You wonder what happened last night. No one knows. You felt the castle quiver from its foundations, heard the unmistakable sounds of a duel. It has not, truth be told, been uncommon these last months, and you assumed that you might have to be especially careful around other territories in the next week, avoiding relashio happy Gryffindors.

You were wrong.

The worst part of it is that you knew. Buried deep down, beneath your carefully constructed façade of a perfect pureblood, below your conscious thoughts, there had been a niggling uncertainty. Something had been amiss, the day eerily quiet, the Founders out of sight. You had welcomed the sounds of a duel as a return to normalcy, yet you also shivered and could not explain why.
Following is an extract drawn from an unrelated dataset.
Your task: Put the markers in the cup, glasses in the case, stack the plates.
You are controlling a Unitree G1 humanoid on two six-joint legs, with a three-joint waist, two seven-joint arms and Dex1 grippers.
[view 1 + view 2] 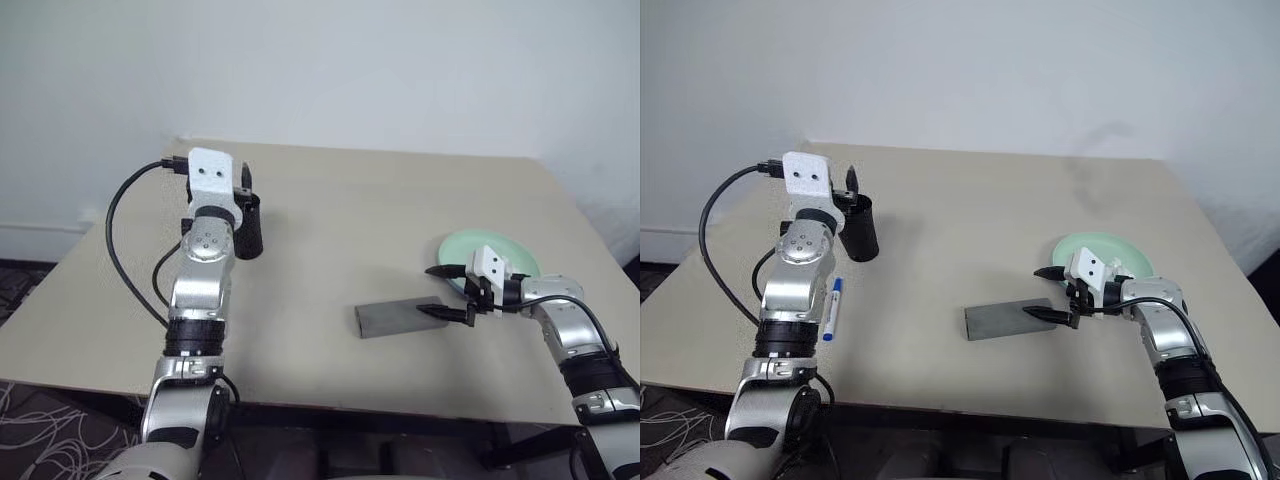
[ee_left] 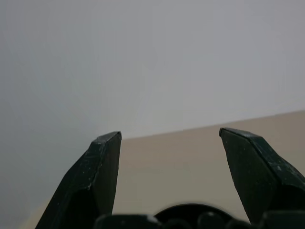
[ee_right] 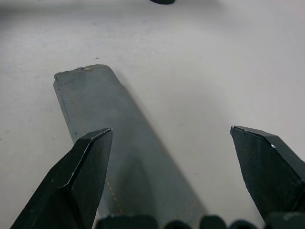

You are no Seeress. You do not have the power to predict the schism between houses will only widen with the centuries. You cannot see what your future children, Blacks, Selwyns, Gaunts, and one Riddle, will wreak on the world.
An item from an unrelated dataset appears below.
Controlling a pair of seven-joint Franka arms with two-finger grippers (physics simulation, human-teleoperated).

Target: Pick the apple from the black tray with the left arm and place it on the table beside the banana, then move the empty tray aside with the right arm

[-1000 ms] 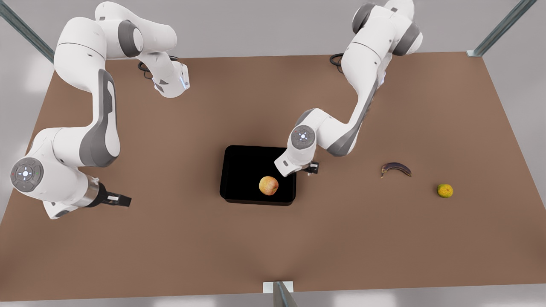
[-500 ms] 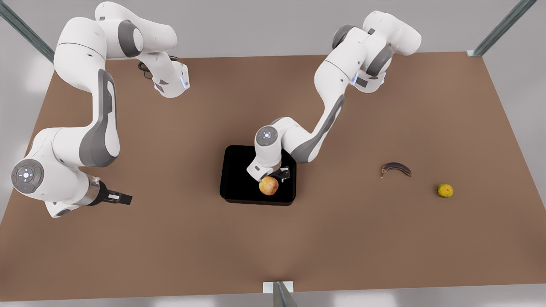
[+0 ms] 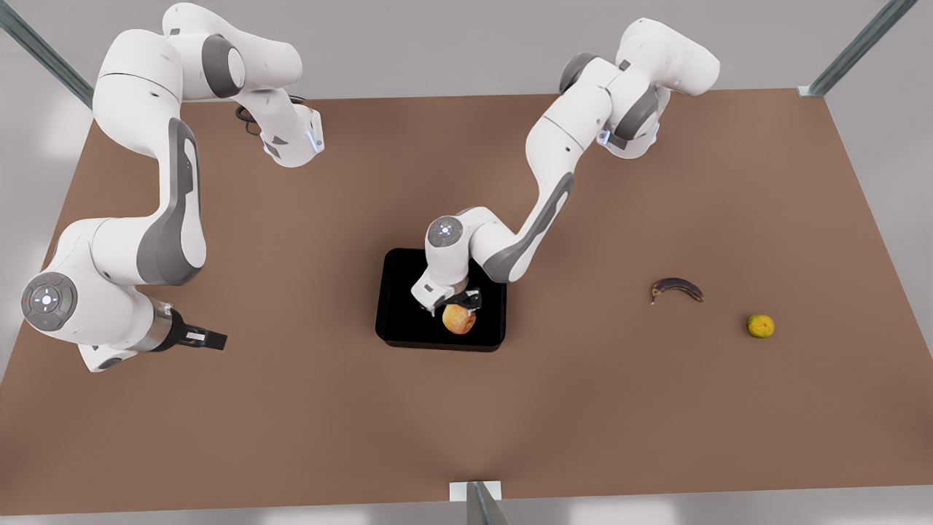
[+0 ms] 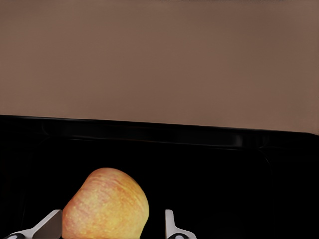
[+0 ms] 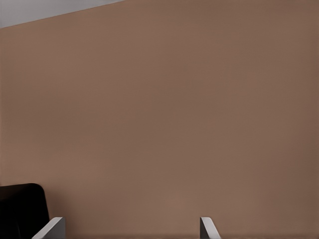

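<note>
At the front view's left the right hand (image 3: pixel 208 338) waits with fingers wide over the bench (image 3: pixel 291 423); mid-scene the left hand (image 3: pixel 458 302) straddles, unclosed, the one apple (image 3: pixel 459 319) in the one tray (image 3: pixel 401 306)—firm, smooth, best pinched across its middle—one banana (image 3: pixel 677 289) right.

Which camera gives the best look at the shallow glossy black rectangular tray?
The front view: the shallow glossy black rectangular tray shows whole. The left wrist view shows its floor and one rim; the right wrist view shows a corner.
</note>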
You cannot know that your own father will abandon you, steal away from the castle before the funeral service is over. You will never know that he did not burden you with the knowledge of his Chamber, either out of a lack of faith or a love he hid for sixteen years.
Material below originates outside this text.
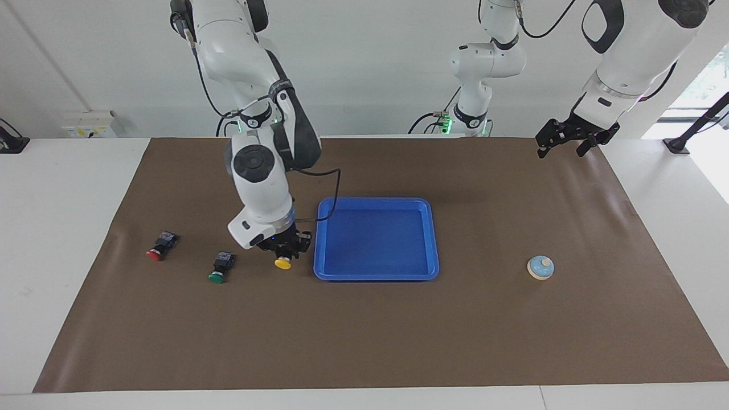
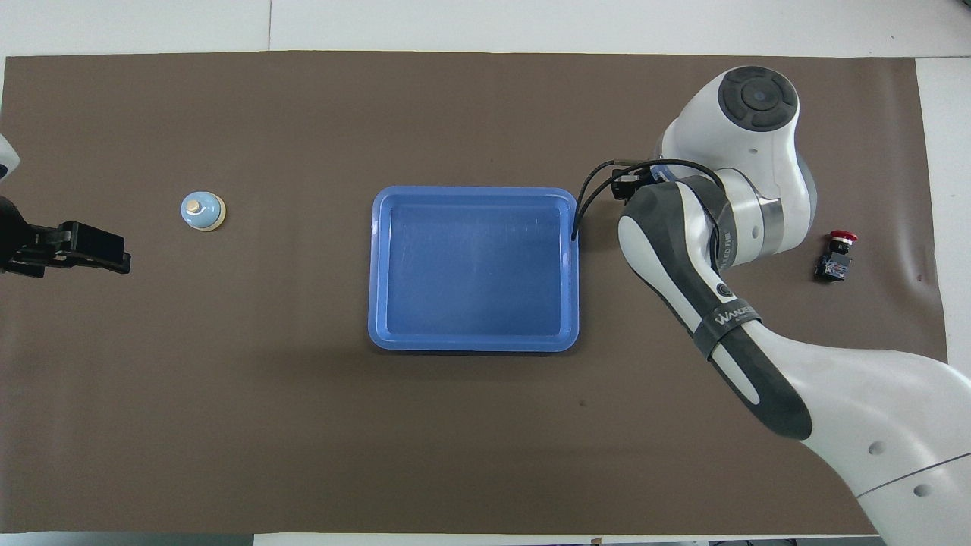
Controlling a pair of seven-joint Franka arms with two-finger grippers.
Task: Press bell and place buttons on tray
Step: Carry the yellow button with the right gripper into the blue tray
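beside the tray (image 1: 433,239), the right hand (image 1: 283,254) gripped the yellow button (image 1: 282,263); "wanaee" marked its arm (image 2: 732,315); left hand (image 1: 571,137) waited open.

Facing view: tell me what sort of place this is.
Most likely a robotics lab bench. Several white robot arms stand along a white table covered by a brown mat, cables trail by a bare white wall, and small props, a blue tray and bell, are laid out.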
You will go about your business, picking up the splintered fragments of your house, piecing them together in your lily white hand, clenching your fist and merging the shards of your broken crown with your own blood. You will dispel myths about a Chamber, you will not allow the dissolution of your house. You find that now you have crawled from your corner, it can never hold you ever again. You find that sunlight is heady mix of glory and agony. You lift up your head, grow into your reign, and ensure that there will always be a place for pureblood children to be taught the old ways and blossom.

But you will always wonder just what happened. Why Ravenclaw shut herself away from the world afterwards, why Gryffindor and Slytherin never spoke again. Why Helga died.

Was her death at the hands of one of the three? You have never asked out loud. Does her blood stain their hands, and will Hogwarts ever repay that debt? Does she haunt them, a reproaching spectre reminding them of just how far they fell? Did Salazar leave because Helga, rather than you, was his anchor?

You will never know. But one thing you do know, you will never see him again. He is through.

She's not coming back to you

He is gone, but you no longer care. The only thing you can think of is that the women lying on a bier, past all saving, can never come back. Not even for you, the child she dandled on her knee and treated as one of her own.

You questioned her motives, wondered if she was secretly in love with your father. You wondered if she was the mother they told you died in childbirth, even if that meant you were disowned twice over. You thought perhaps she took you in, like she took the other unwanted waifs, for her own sake. Her only child was estranged and far away while every other founder had an heir, if not a spare, a miniature to groom to uphold the Hogwarts traditions. You find it easy to lie to yourself, but you cannot believe it fully, cannot scratch the image of the beaming queen from beneath your eyelids.

In the end, it doesn't matter why she loved you, or how she died. Your queen is dead, your king is through, and she can never come back to you.